By the foreman: She called a doctor in after death, and he said the child had been suffering from crying fits and convulsions. – Annie DEGNAN, single woman, lodging with Mrs MILLER, deposed to the child having always been delicate. The mother was a steady woman, and had always looked well after her children. She knocked witness up about 5.30 on Monday morning, and asked her to look at the child, and on doing so she found it lying dead on the bed.

The Coroner said it was a pity the mother had not called in a doctor before. – A Juryman expressed the opinion that there had been some carelessness. – The Coroner said it must be carelessness or ignorance. – A Juryman said he had known the parents 15 years, and they had always been pretty steady. – The Foreman did not think there had been willful neglect. The child did not appear to have been able to retain the milk on its stomach.

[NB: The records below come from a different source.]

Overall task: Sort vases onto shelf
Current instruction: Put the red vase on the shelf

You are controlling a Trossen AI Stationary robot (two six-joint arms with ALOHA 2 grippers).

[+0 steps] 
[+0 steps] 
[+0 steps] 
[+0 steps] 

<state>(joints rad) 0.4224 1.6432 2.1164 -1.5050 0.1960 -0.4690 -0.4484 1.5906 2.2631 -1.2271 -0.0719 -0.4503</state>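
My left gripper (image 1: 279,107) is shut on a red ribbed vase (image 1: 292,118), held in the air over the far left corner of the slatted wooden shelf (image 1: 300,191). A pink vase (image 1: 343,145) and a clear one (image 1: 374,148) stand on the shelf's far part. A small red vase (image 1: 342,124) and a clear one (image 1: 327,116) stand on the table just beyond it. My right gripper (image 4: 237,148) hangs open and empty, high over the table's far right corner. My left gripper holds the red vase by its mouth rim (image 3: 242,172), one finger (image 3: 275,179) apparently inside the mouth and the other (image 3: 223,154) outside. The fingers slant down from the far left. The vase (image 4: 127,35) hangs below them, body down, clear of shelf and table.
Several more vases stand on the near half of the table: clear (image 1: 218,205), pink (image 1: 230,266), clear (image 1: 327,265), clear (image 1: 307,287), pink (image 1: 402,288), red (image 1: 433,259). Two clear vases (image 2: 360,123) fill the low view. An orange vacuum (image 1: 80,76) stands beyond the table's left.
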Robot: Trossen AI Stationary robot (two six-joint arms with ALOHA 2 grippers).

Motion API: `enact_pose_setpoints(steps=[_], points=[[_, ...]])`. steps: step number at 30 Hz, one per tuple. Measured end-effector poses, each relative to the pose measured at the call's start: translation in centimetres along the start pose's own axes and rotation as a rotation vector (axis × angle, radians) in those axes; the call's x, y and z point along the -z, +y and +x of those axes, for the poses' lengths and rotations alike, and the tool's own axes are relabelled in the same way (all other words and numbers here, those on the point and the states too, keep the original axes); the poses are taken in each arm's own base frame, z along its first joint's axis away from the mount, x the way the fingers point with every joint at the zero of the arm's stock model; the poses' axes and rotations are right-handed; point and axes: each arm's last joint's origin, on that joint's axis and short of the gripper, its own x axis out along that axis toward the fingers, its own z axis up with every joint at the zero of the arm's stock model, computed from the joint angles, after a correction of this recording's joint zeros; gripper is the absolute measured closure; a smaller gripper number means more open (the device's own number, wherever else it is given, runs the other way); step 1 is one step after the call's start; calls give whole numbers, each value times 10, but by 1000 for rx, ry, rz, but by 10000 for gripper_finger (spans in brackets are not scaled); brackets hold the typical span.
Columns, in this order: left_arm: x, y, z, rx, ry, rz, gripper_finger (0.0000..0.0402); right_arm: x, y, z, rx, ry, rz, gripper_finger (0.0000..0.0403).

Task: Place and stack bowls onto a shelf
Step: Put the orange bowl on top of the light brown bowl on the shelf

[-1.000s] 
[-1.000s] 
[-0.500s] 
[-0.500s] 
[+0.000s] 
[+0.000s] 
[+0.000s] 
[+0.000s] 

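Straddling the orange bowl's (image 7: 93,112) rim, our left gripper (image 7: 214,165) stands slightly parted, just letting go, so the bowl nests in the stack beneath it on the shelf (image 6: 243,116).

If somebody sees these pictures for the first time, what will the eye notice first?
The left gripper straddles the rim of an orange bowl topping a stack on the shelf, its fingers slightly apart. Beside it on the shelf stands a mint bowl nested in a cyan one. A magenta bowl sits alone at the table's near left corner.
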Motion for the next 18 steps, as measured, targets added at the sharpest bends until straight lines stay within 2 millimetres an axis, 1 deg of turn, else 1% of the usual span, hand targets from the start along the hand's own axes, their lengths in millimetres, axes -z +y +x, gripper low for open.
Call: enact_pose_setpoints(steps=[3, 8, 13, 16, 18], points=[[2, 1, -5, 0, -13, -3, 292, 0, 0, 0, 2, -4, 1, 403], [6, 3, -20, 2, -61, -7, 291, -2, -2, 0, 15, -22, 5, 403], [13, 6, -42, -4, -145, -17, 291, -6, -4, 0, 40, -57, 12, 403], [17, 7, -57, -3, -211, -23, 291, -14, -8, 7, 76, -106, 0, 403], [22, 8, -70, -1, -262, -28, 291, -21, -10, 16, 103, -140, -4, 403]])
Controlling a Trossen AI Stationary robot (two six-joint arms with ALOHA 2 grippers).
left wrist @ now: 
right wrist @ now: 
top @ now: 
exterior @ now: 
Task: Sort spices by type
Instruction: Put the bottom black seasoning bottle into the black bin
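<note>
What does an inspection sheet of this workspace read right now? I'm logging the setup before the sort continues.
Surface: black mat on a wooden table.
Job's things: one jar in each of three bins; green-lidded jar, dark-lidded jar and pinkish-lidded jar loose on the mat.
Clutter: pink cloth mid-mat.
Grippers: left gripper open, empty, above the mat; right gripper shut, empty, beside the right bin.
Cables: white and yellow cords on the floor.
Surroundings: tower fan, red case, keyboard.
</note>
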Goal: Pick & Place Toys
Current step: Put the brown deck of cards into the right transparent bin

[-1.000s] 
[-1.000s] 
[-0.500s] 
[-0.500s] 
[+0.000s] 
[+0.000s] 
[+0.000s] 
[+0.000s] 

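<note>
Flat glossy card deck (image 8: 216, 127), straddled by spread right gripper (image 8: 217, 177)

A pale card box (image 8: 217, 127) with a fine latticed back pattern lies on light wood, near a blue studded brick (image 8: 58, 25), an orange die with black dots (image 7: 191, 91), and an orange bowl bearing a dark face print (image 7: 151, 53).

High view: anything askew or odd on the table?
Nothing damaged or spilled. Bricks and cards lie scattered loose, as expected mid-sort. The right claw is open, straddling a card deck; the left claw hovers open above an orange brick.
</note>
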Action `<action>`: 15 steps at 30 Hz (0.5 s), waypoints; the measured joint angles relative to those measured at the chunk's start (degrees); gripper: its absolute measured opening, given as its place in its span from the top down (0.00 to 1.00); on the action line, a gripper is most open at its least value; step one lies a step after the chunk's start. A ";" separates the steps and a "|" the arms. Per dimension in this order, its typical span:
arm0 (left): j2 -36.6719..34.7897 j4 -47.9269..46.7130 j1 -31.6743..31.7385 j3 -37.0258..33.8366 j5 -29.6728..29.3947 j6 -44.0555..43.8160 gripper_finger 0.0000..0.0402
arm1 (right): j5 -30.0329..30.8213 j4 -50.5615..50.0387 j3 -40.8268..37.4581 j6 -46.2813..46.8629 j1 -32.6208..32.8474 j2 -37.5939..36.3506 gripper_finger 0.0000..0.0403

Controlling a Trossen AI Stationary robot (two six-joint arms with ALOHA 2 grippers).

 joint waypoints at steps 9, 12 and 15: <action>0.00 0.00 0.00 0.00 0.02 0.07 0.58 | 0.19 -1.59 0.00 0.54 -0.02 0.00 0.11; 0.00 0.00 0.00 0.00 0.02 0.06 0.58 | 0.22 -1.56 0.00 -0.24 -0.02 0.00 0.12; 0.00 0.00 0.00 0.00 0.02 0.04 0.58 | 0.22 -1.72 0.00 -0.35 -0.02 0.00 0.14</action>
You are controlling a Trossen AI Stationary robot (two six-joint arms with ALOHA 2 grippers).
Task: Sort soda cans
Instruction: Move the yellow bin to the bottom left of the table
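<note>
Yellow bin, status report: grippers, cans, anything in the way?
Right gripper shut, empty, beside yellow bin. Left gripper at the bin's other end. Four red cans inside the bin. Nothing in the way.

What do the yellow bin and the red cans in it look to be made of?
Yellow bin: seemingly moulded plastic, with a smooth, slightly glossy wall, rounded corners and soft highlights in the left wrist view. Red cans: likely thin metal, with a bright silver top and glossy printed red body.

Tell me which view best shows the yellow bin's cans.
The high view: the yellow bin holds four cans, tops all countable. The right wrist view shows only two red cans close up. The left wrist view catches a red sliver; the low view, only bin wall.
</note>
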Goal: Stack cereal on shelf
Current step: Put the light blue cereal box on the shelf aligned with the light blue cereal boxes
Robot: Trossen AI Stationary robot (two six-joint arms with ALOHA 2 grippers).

The Coroner suggested a post mortem examination if there was any doubt in the matter. – The Foreman considered there was not the slightest evidence of neglect. – The Coroner said it have been caused through mixing the food improperly. – Several jurymen expressed the opinion that death was due to convulsions, and a verdict of death from natural causes was returned. – The mother of the child was called into the room, and the Coroner told her that it was the opinion of the jury that she ought to have obtained medical advice.

On the arrival of the Manchester to London express at Crewe on Sunday, a young woman was found leaning through the window shrieking and gesticulating in a very alarming manner, and a crowd gathered on the platform. From a communication made by her mother, who traveled with her, it seemed that soon after leaving Manchester the young woman’s mind became unhinged, and she attacked her mother and knocked her about very severely. She was detained and attended by Dr ATKINSON, the company’s chief surgeon. She had gone absolutely mad, and later on was taken back to the Midlands by friends.